Task requirements - Once you have located the line containing "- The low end" in the material below, return it exactly along with each line after it through the line containing "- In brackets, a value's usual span".

# # # # #

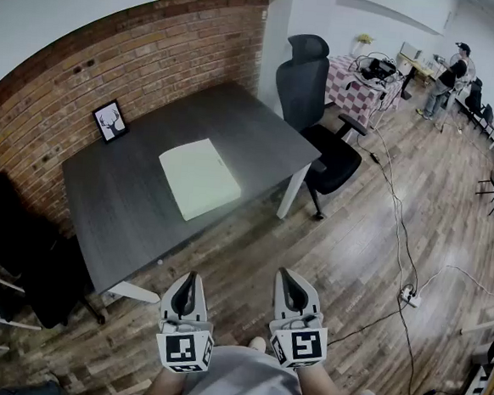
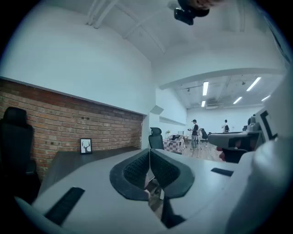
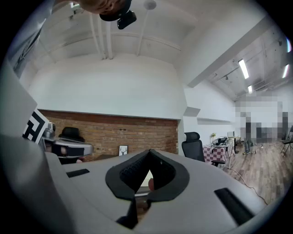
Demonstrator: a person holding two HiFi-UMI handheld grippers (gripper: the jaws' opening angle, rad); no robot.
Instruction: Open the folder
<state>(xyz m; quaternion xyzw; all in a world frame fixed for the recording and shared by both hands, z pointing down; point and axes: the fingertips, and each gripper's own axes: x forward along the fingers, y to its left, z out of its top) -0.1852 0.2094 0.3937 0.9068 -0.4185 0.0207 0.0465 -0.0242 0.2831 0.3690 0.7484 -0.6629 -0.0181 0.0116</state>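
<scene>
A pale green folder lies closed and flat in the middle of a dark grey table. Both grippers hang level in front of the person's body, well short of the table's near edge and over the wooden floor. My left gripper has its jaws together with nothing between them. My right gripper also has its tips touching and holds nothing. Neither gripper view lets me make out the folder.
A small framed deer picture stands at the table's far edge by the brick wall. A black office chair sits at the table's right end, another dark chair at the left. Cables and a power strip lie on the floor at right.
</scene>
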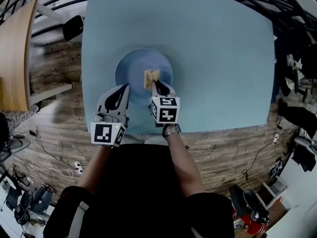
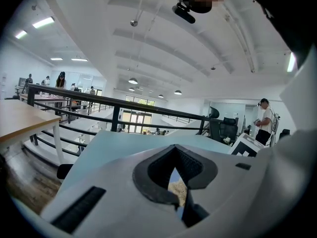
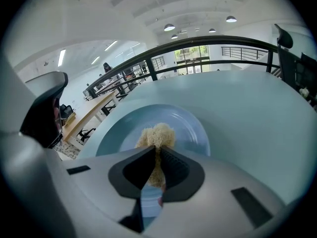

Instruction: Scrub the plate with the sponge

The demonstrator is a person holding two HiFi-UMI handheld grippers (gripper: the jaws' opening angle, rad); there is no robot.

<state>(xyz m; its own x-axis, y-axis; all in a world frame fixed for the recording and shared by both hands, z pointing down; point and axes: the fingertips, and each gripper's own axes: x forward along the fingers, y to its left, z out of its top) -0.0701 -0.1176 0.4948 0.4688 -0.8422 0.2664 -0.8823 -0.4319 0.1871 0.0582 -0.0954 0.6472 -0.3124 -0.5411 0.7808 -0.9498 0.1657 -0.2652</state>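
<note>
Big open-plan office, by the look of it. Pale blue surface on a wood-plank floor, with loose cables trailing about. There's a wooden desk off to the left and a black railing behind. The white ceiling has round lamps and strip lights, and there are bright windows at the far end.

Blue plate and tan sponge on the table

The round, pale blue plate lies flat near the table's near edge, left of centre. The frayed, yellowish-tan sponge stands upright over the plate's right-centre part, pinched at its near end between the right tool's dark jaws.
</note>
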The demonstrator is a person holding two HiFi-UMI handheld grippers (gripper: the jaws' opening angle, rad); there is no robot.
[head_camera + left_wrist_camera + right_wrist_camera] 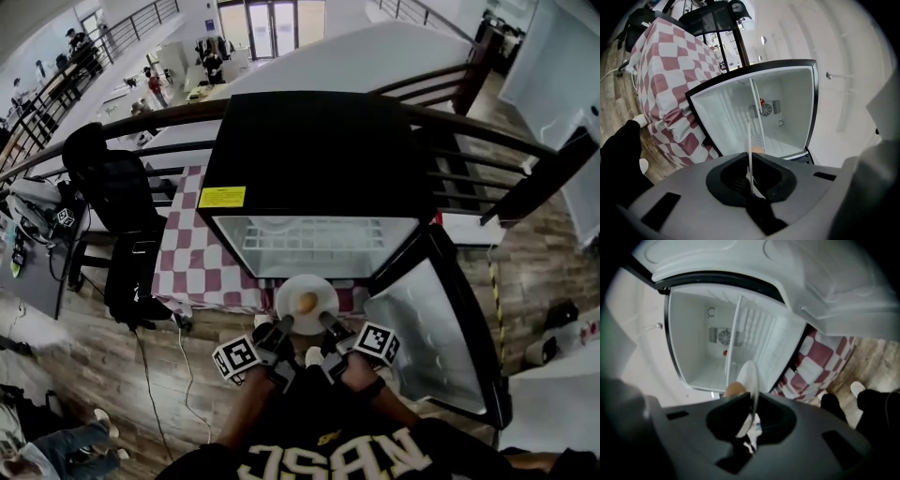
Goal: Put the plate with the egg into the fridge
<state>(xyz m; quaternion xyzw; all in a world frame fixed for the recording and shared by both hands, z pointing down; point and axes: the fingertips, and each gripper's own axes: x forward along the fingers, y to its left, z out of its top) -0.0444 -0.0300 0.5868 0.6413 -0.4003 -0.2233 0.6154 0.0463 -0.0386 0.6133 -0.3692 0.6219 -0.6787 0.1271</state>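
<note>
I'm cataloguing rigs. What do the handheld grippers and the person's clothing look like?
The left gripper and right gripper both have dark tongs and grey bodies, and each carries a white cube with black square markers. The person wears a black top with pale lettering.

A wood-plank floor (84,347) ran under a table draped in a red-and-white checked cloth (187,258). Behind it, a dark wooden handrail (487,131) on metal bars edged a balcony over a lower hall, where daylight came through tall glass doors (272,23). A black office chair (108,183) stood left of the table, near a grey desk (33,281). The wall (848,70) was white.
</note>
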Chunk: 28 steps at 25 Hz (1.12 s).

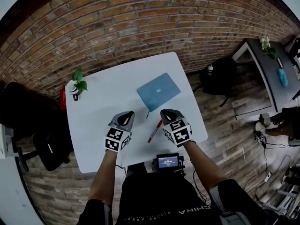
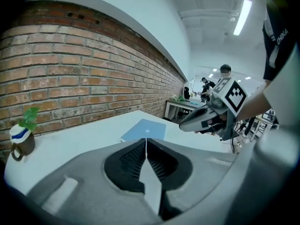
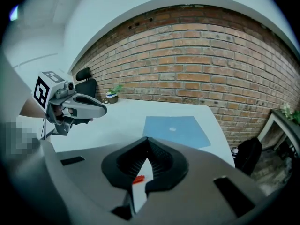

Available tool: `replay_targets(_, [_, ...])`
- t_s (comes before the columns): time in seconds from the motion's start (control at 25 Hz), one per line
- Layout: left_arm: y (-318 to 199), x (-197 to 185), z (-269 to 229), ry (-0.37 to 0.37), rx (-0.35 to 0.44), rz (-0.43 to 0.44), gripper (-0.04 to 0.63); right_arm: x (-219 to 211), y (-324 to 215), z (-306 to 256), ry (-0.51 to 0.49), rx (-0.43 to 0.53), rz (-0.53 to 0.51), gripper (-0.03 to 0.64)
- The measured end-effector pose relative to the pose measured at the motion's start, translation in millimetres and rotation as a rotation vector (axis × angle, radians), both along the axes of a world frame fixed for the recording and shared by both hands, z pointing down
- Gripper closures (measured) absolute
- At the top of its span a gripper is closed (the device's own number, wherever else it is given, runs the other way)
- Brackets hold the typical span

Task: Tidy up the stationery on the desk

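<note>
Left tongs (image 1: 125, 117), right tongs (image 1: 168, 113): closed, empty. Pen (image 1: 155, 131) on counter (image 1: 103, 102): probably next; open right tongs, straddle its middle.

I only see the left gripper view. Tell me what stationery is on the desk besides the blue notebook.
Observer: A red pen lies on the white desk, just left of the right gripper in the head view.
Operator: Report that gripper's fingers.
Observer: Its fingers are shut together with nothing between them.
Operator: Say what sits at the desk's near edge.
Observer: A small black device with a lit screen, right in front of the person.
</note>
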<state>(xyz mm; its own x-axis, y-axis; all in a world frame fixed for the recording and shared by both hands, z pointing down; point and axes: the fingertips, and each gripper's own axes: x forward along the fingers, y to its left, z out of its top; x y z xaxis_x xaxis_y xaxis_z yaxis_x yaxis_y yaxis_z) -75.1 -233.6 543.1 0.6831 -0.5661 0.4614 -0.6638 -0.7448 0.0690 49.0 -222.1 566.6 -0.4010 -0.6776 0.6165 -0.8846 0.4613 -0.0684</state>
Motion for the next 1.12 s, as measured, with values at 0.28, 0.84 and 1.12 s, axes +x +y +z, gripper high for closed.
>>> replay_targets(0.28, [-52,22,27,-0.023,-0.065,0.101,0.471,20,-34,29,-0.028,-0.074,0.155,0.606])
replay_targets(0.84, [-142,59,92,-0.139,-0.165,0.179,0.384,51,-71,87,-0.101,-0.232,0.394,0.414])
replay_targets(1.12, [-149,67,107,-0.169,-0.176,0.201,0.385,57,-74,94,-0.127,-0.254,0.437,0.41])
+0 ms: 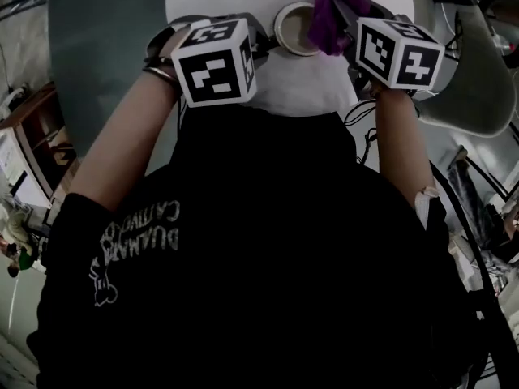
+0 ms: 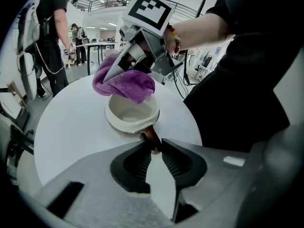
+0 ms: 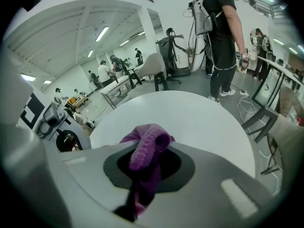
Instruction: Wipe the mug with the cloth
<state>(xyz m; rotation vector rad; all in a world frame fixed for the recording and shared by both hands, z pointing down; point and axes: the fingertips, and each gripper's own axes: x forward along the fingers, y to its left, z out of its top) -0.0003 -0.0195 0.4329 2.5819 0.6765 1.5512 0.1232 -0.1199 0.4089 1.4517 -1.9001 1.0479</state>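
Note:
A cream mug [image 2: 130,115] with a brown handle [image 2: 152,137] stands on the round white table [image 2: 71,127]. My left gripper [image 2: 154,148] is shut on that handle, which sits pinched between the jaw tips. A purple cloth [image 2: 126,82] rests bunched on the mug's far rim, and my right gripper [image 2: 110,76] is shut on it from above. In the right gripper view the cloth [image 3: 147,144] bulges out between the jaws of that gripper [image 3: 147,163] and hides the mug. The head view shows the mug [image 1: 293,29] between both grippers, with the cloth [image 1: 328,14] at its right rim.
The table [image 3: 199,113] stretches bare beyond the mug. A grey chair [image 1: 470,79] stands to the right of it, with cables on the floor nearby. A person [image 3: 221,37] stands beyond the table, and other people and desks lie farther back.

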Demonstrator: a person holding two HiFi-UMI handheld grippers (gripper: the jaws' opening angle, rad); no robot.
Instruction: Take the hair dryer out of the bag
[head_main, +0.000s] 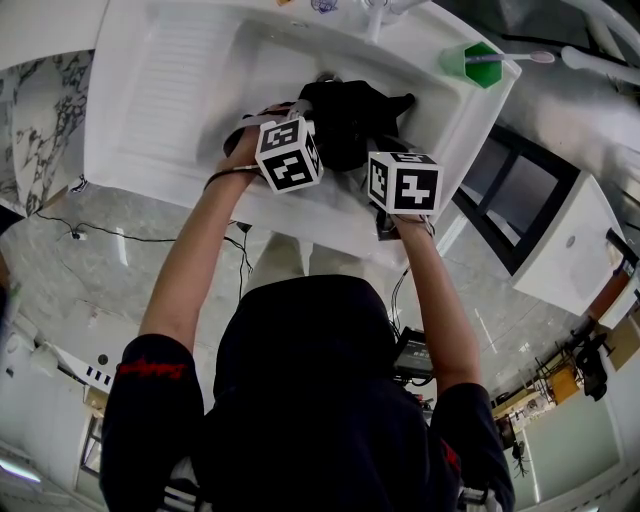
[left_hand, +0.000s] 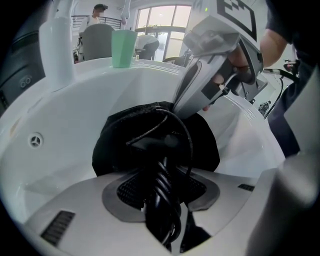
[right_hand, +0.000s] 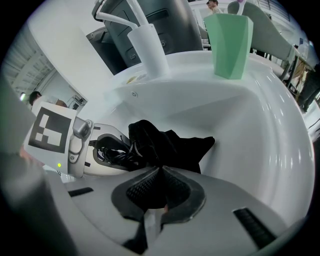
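In the sink, my right gripper pinches the bag; my left gripper clasps the coiled cord. The hair dryer seems hidden inside the bag. I'd draw the cord out gently, bag anchored.

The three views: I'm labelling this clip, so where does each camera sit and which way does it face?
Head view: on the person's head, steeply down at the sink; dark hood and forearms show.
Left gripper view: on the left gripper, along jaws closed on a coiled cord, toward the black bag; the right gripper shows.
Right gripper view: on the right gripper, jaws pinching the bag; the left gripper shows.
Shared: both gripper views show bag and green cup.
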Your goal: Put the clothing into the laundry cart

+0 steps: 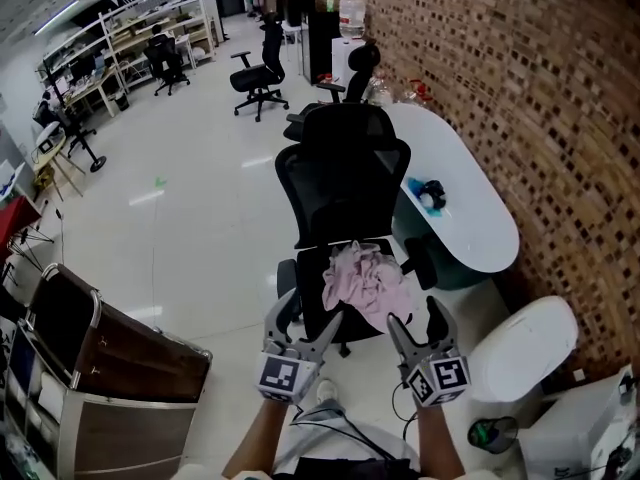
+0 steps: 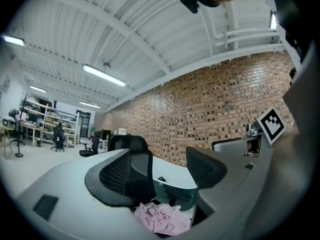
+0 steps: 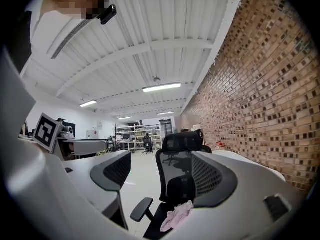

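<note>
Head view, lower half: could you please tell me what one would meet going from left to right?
laundry cart → left gripper → pink clothing → right gripper → white rounded surface

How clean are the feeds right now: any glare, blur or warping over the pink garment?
Head view: sharp, evenly lit; bright streaks of glare on the floor, none on the pink garment. Left gripper view: strong fisheye bend, dark corners, the left tongs soft up close, garment clear. Right gripper view: same bend; garment small but distinct.
</note>
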### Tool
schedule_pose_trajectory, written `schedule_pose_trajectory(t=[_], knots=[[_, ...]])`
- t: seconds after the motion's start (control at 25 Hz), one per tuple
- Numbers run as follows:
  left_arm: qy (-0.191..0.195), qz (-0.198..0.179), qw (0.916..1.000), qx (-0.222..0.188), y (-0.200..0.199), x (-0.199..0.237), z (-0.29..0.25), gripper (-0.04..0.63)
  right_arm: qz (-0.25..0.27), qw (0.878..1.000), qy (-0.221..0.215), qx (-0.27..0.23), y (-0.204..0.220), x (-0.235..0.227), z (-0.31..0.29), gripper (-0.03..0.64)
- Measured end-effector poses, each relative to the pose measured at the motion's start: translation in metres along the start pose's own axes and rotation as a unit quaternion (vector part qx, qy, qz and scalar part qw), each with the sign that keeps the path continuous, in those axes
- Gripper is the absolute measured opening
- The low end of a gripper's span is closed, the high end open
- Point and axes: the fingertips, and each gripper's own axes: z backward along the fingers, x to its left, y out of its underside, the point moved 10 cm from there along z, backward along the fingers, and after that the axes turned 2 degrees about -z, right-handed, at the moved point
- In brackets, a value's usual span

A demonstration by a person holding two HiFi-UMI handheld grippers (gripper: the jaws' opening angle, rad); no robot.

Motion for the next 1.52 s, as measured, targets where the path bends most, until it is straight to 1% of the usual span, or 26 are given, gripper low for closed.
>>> schedule_pose_trajectory(t=[0.08, 0.2, 0.32, 0.44, 0.56, 0.76, 0.92, 1.08, 1.28, 1.52], knots=[[-0.002, 0.002, 1.0, -0.005, -0.001, 0.013, -0.01, 0.347, 0.012, 1.0, -0.007, 0.004, -0.003, 0.002, -0.021, 0.393], [-0.004, 0.009, 0.9998, -0.017, -0.002, 0.029, -0.018, 0.347, 0.051, 0.999, -0.017, 0.003, -0.009, 0.014, -0.042, 0.393], [-0.005, 0.024, 0.9996, -0.016, 0.002, 0.047, -0.027, 0.346, 0.048, 0.998, -0.026, 0.008, -0.007, 0.025, -0.059, 0.393], [0.001, 0.032, 0.9994, -0.01, 0.009, 0.054, -0.041, 0.346, 0.044, 0.999, -0.025, 0.019, -0.003, 0.017, -0.069, 0.393], [0.006, 0.031, 0.9995, 0.004, 0.02, 0.057, -0.058, 0.347, 0.035, 0.999, -0.017, 0.03, 0.004, 0.0, -0.078, 0.393], [-0.001, 0.033, 0.9993, 0.016, 0.03, 0.058, -0.083, 0.347, 0.01, 0.999, -0.017, 0.044, 0.018, -0.033, -0.103, 0.393], [-0.023, 0.044, 0.9986, 0.015, 0.032, 0.065, -0.106, 0.347, 0.0, 0.998, -0.037, 0.054, 0.024, -0.06, -0.132, 0.393], [-0.035, 0.029, 0.9989, 0.013, 0.028, 0.069, -0.143, 0.346, -0.005, 0.997, -0.057, 0.052, 0.02, -0.092, -0.162, 0.393], [-0.057, 0.027, 0.9979, 0.014, 0.024, 0.066, -0.187, 0.347, -0.008, 0.995, -0.087, 0.053, 0.015, -0.132, -0.196, 0.393], [-0.066, 0.019, 0.9972, 0.029, 0.029, 0.05, -0.228, 0.347, -0.024, 0.991, -0.114, 0.059, 0.015, -0.176, -0.215, 0.393]])
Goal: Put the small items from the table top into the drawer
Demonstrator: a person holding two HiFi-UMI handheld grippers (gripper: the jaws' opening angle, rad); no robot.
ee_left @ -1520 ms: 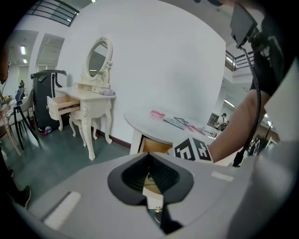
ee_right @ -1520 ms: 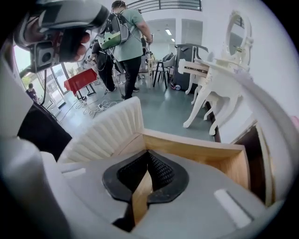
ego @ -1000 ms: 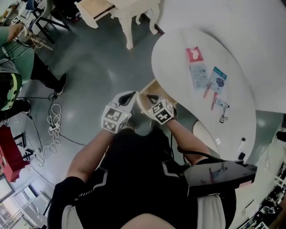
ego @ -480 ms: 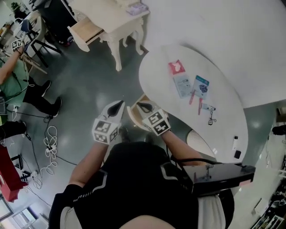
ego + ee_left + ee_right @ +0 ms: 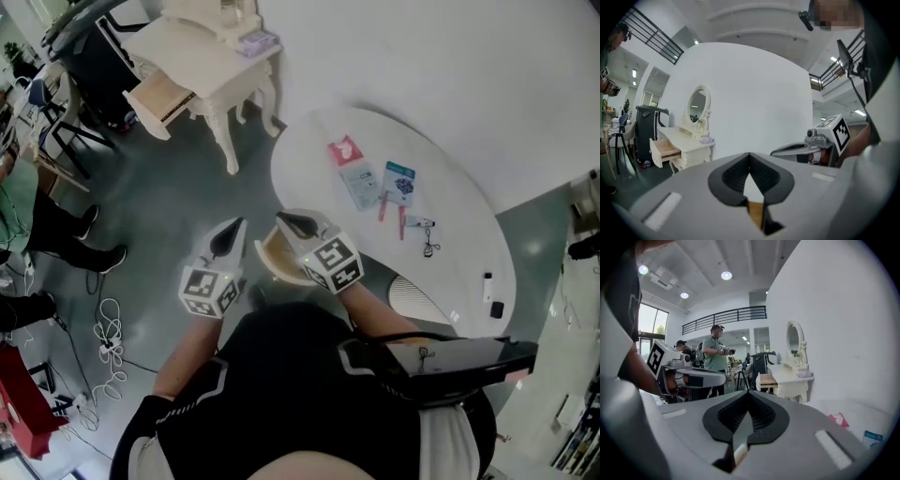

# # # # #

Result of the exercise -
- The low end of a gripper's span is closed, the high end open
- Point and axes: the fingertips, and each gripper's own axes: z backward along the fingers, x to its left, y out of its underside, the point moved 10 cm from there along z, backward along the fingers, and after that the axes turned 2 degrees about -z, right-handed, at the moved point
- In brackets, a value's usual span

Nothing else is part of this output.